I know there have been several similar questions, but I haven't seen an answer to my specific need: Is there a way to click a button in a separately launched web page? For example, I launch another web page via:
<a href="x" target="y"> or
window.open()
Can I then click an input button in that launched web page programmatically?
Unless the page is underneath your own control or resides on the same domain then no, it is not possible. This would be cross-site scripting and all browsers have security sandboxes in place to keep something like this from happening. Why are you trying to programmatically press a button on a page that you're also programmatically opening?
Yes. When you do window.open it will return you a window object. Var win = window.open(); win.fnSubmit(); assuming fnSubmit is the function on the other page that will do the.clicking. and both pqges on the same domain.
This is a technique used by some hacking injection attacks. Basically you can inject javascript into the querystring that can attach itself to the DOM, change an image or swf file source or simply run when the page is loaded; example here and example here.

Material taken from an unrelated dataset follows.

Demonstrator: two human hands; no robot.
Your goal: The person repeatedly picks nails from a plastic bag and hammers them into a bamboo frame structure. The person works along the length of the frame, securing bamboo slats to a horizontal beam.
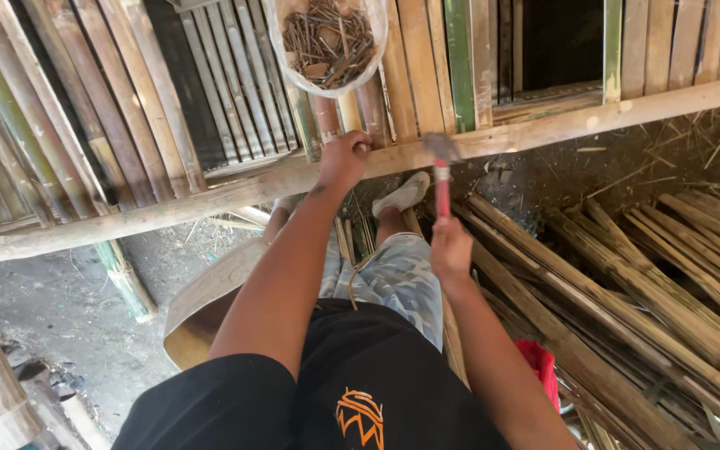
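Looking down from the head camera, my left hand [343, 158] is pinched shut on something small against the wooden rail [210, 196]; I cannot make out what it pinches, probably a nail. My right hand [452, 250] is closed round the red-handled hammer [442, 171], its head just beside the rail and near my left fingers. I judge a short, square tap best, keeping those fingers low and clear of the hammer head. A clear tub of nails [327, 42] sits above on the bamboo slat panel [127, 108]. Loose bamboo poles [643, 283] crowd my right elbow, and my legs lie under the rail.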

Or if you already know the structure of the other page you can directly target methods or objects.
But as these are not nice things I assume that you have good reasons why you can't touch the code on the receiving page but want to adjust its behaviour?

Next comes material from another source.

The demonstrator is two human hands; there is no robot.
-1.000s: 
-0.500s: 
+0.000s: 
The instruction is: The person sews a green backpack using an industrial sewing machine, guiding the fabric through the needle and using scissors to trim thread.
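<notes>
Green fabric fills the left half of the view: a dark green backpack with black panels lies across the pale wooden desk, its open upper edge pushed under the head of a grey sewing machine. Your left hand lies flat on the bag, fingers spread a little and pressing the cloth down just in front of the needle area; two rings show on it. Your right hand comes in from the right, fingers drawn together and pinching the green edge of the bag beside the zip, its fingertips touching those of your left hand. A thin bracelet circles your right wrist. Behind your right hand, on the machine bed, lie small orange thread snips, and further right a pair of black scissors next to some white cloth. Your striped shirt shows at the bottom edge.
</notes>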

You can click on any element you can select.
You can only select elements in windows that you have security privelages to.
You have rights to your own window, and rights to windows within the same domain & security.

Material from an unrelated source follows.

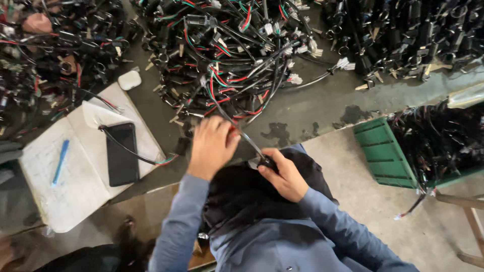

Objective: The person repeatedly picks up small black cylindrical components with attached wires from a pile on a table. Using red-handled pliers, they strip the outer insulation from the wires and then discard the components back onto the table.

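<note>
We see the left hand point(212, 147) closed around a black cable point(247, 138) at picture centre, while the right hand point(283, 174) at four o'clock from it pinches the cable's black end plug point(267, 162). The cable runs up toward twelve o'clock into the wiring harness pile point(227, 55) on the worktop point(312, 108); a black phone point(121, 153) lies on an open notebook point(75, 171) at nine o'clock.

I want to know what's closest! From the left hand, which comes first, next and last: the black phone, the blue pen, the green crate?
Measured from the left hand in the head view:
1. Black phone, lying on the open notebook to its left.
2. Blue pen, farther left on the same notebook.
3. Green crate, away on the right side.
</note>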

To access the element you'll need the window object, which is returned from window.open
var newWin = window.open(siteYouHaveAccessTo);
newWin.document.getElementById('foo').click();
If you're trying to click on the Search button on www.google.com, you're SOL.
Survey says... maybe. If you've done your homework, you will probably be able to get communication to happen within the same subdomain. It gets progressively more difficult from there -- I've never had consistent cross-browser sub-domain support for manipulating JavaScript between two windows (or iframes).
That said, if they are the same domain, it is a matter of descending into it. If I have:
Window A opens Window B
Window B declares var winBVar
Window A is able to access winBVar after, and only after, that variable is declared (as in, you still need to wait for document.onload, etc)
Related
I have a page with a few links.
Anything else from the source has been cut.